→ ASSIGNMENT
The output should be all lines of the entries below in which the word "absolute" occurs.

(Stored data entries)
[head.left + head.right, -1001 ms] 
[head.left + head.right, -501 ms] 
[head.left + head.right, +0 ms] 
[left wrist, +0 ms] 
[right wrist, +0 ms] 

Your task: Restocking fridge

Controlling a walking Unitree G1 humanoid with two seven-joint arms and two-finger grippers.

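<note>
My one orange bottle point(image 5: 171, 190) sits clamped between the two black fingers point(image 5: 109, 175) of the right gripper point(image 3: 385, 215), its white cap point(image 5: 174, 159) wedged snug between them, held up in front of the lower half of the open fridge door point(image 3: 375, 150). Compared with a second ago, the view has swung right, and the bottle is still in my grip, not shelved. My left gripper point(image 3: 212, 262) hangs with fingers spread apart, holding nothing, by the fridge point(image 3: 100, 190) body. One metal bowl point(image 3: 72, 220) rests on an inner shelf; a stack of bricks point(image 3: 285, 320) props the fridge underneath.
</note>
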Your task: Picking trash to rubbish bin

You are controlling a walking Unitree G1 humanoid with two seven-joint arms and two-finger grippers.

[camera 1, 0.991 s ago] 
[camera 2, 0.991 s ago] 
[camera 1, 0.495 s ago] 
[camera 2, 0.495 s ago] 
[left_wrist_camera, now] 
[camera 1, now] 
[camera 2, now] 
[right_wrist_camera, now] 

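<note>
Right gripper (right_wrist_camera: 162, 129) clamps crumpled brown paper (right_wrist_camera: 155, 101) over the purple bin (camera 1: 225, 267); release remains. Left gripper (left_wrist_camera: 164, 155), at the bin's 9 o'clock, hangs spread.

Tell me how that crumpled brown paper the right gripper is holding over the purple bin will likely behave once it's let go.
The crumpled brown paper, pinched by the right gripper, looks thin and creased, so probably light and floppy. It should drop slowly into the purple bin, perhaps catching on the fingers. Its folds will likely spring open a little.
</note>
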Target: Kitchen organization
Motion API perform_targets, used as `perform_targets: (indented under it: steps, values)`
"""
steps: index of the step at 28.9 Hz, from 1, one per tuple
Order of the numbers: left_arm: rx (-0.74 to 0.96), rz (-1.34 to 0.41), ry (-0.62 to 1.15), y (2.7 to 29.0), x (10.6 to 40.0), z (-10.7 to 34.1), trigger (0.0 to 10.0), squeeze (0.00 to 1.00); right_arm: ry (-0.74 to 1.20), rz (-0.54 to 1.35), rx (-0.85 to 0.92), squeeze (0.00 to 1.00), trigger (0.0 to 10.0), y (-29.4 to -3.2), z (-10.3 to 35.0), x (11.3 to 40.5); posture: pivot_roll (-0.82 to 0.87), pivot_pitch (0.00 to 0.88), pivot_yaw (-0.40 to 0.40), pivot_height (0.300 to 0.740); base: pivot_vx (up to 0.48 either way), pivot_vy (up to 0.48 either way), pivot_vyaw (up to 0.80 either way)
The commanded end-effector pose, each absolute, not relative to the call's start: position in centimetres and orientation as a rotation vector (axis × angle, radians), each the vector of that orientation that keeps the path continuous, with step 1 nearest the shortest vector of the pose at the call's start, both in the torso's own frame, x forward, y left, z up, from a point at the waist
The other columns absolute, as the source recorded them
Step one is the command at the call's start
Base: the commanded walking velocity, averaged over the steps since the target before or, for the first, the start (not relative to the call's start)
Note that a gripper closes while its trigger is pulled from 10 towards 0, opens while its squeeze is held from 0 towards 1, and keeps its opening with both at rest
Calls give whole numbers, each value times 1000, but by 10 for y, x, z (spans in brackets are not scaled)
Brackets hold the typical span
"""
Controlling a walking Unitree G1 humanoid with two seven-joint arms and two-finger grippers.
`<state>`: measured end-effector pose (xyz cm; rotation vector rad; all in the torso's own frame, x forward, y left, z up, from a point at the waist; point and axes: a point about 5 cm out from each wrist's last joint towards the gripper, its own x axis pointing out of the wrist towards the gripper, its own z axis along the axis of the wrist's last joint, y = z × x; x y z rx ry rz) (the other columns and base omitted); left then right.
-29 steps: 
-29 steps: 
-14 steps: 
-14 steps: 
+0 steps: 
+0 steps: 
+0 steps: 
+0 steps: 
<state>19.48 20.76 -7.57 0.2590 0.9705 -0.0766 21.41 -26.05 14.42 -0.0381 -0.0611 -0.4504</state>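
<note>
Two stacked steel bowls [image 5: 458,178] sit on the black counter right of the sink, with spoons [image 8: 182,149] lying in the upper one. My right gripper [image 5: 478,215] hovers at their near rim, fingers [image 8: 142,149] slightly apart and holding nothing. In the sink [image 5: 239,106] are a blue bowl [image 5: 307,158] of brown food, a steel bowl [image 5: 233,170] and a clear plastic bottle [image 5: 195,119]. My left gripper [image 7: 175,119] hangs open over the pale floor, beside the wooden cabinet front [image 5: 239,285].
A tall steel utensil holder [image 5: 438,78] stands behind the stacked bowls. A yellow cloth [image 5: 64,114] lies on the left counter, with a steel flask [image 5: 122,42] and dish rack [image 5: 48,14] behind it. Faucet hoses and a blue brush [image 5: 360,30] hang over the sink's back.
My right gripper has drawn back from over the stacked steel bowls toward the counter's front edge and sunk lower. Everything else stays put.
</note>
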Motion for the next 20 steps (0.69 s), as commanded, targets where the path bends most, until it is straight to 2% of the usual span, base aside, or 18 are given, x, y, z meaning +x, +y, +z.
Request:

→ YOUR SOLUTION
The commanded end-effector pose, each absolute, not relative to the call's start: position in centimetres and orientation as a rotation vector (axis × angle, radians), each the vector of that orientation that keeps the path continuous, with step 1 nearest the shortest vector of the pose at the call's start, both in the torso's own frame, x forward, y left, z up, from a point at the waist
The other columns absolute, as the source recorded them

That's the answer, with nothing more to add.